» **Assigned task**:
Everything from the first line of the material below through the line containing "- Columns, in" must be retyped exactly, and nothing past it.
%%
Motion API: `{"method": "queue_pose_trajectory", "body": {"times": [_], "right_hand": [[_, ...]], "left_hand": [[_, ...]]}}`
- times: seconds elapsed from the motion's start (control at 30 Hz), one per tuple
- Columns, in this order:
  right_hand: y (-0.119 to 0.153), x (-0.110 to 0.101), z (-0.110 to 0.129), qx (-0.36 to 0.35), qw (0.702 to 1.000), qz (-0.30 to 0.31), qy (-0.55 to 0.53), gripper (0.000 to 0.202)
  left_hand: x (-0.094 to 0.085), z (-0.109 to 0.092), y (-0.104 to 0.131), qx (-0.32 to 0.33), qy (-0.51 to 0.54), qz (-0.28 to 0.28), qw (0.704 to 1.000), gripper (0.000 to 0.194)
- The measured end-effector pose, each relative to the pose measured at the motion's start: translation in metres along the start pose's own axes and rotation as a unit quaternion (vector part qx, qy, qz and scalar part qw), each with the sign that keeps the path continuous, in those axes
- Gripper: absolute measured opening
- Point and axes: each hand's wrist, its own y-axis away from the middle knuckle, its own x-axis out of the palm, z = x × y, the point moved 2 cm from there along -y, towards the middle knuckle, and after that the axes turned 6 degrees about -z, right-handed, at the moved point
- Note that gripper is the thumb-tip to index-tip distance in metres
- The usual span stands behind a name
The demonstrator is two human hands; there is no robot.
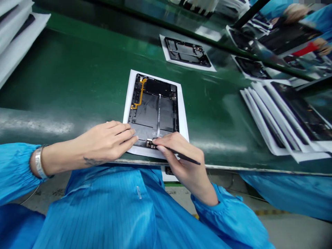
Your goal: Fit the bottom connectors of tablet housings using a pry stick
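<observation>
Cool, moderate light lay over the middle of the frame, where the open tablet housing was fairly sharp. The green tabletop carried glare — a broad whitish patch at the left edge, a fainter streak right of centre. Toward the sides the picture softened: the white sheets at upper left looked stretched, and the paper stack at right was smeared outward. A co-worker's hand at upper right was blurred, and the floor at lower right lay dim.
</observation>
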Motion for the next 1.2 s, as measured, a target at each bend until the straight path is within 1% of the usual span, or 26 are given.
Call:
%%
» **Written reply**:
Motion API: `{"method": "queue_pose_trajectory", "body": {"times": [_], "right_hand": [[_, ...]], "left_hand": [[_, ...]]}}`
- times: seconds elapsed from the motion's start (control at 30 Hz), one per tuple
- Columns, in this order:

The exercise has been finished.